Work instructions:
Everything in the data must be repeated exactly, apart from the pictures, which are left out.

-- Recorded data follows --

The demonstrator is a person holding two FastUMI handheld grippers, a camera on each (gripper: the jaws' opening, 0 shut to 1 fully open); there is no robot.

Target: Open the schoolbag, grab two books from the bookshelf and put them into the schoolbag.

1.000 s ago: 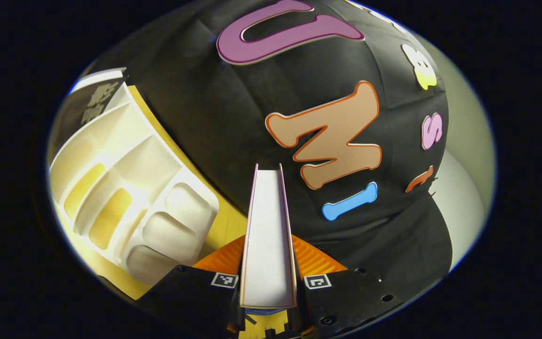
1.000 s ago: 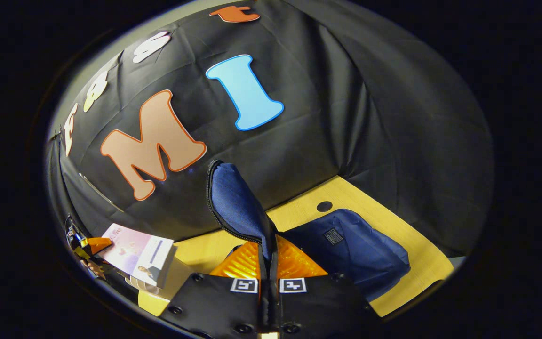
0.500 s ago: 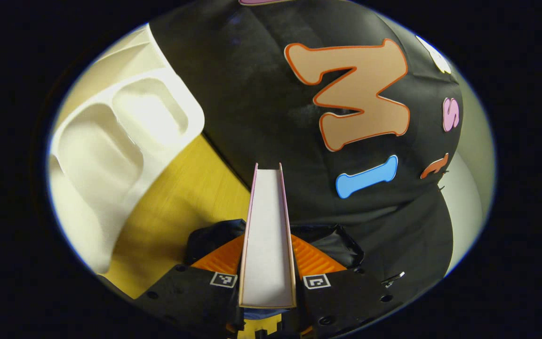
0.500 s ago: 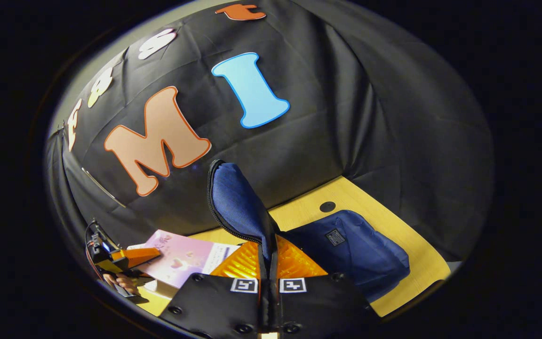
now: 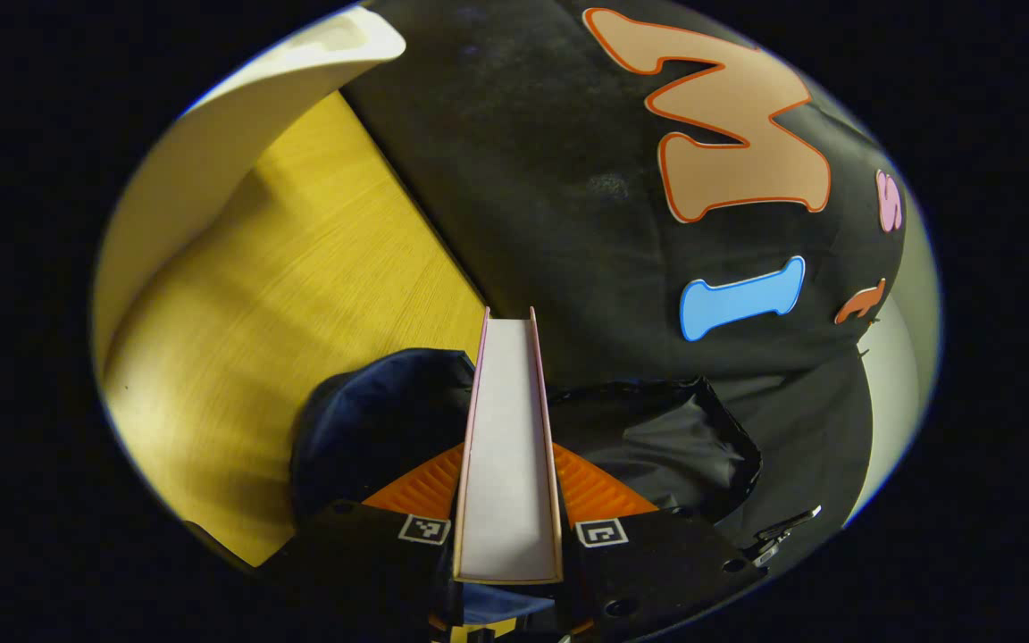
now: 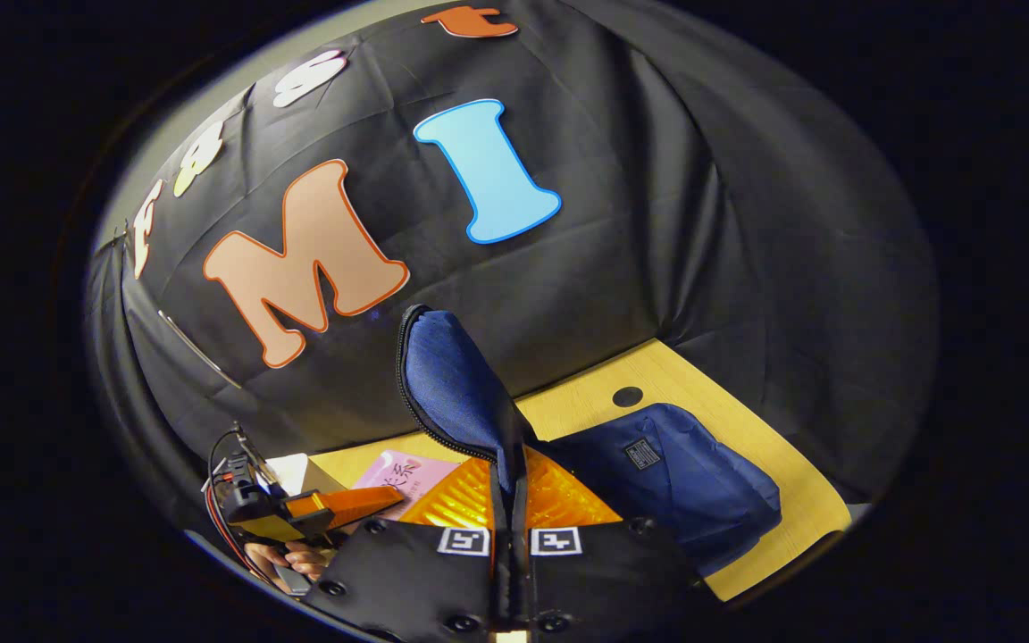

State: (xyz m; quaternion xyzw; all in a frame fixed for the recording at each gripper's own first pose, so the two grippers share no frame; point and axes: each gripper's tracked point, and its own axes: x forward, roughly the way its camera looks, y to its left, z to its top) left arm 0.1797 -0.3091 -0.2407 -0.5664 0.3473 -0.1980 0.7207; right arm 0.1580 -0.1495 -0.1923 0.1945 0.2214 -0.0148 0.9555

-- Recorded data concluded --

Solution:
The demonstrator is a person holding two FastUMI handheld grippers, a camera on each (gripper: the jaws' opening, 0 shut to 1 fully open); there is no robot.

Target: Open the schoolbag, grab two books from the bookshelf and put them into the schoolbag.

1.000 s ago: 
1.000 s ago: 
0.500 s ago: 
0.500 s ago: 
now: 
now: 

State: (xyz m; quaternion xyzw; all in a frame fixed for the recording at each gripper's own first pose, so the two grippers share no frame; point and axes: each gripper's tracked point, and its own axes: x forward, roughly the way its camera looks, y to its left, z to its top) left arm 0.1797 -0.3091 -0.2407 -0.5664 0.3473 -0.1980 0.7207; right arm 0.1580 -0.1495 -0.1923 0.1945 0.2214 -0.0148 0.9555

This concludes the response.